Effective heart-sparing whole lung irradiation using volumetric modulated arc therapy: a case report

Background

Late cardiovascular disease-related adverse events are one of the most common causes of premature mortality among long-term survivors of childhood cancer. As it is difficult to reduce the heart dose with traditional anteroposterior–posteroanterior field whole lung irradiation for pulmonary metastasis, improved radiation techniques are highly desirable. We report a case treated with whole lung irradiation using volumetric modulated arc therapy.

Case presentation

A 3-year-old Japanese girl with pulmonary metastases of Wilms’ tumor received 12 Gy in 8 fractions of whole lung irradiation using volumetric modulated arc therapy. The treatment was well tolerated, and the course was completed as planned without any toxicity. We found statistically significant reduced volumetric modulated arc therapy irradiation doses to organs at risk relative to those of the standard anteroposterior–posteroanterior field technique. The mean heart dose was 8.5 Gy for volumetric modulated arc therapy and 12.3 Gy for the anteroposterior–posteroanterior field.

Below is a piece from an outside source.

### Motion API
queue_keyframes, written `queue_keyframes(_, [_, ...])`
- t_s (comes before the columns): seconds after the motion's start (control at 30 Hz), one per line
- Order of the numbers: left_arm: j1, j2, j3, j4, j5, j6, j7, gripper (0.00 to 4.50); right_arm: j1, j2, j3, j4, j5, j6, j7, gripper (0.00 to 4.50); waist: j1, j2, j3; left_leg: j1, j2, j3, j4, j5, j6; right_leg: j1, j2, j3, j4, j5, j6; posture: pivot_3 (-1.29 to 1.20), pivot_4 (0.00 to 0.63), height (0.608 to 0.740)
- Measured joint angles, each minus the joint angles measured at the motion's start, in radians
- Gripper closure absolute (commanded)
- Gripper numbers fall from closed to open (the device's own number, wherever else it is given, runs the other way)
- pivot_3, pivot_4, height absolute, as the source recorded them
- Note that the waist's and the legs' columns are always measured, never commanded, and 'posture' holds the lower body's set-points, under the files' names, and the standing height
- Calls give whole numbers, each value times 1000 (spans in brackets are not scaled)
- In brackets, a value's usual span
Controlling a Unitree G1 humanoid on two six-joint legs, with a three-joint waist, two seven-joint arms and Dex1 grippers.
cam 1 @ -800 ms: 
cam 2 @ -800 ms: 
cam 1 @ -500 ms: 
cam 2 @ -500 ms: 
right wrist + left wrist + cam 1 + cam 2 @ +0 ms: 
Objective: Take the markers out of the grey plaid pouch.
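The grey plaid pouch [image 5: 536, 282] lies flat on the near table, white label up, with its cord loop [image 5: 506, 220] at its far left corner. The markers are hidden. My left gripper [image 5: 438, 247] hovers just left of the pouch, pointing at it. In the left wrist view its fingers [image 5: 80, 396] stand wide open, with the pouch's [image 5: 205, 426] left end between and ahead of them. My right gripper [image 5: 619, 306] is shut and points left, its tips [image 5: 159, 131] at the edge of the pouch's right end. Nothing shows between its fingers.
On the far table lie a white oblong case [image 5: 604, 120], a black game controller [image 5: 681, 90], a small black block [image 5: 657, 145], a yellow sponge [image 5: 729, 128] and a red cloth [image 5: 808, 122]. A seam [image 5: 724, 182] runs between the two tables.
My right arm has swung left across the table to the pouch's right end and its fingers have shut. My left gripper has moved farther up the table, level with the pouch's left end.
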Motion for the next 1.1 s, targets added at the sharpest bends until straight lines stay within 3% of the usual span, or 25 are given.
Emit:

The doses to liver and thyroid were also more favorable with volumetric modulated arc therapy than with the anteroposterior–posteroanterior field technique. We confirmed the dosimetric advantages of volumetric modulated arc therapy over anteroposterior–posteroanterior field in whole lung irradiation in terms of superior normal organ protection.

Conclusions

Effective heart sparing is possible for whole lung irradiation using volumetric modulated arc therapy. Large-scale studies using standardized procedures should be conducted to validate our results.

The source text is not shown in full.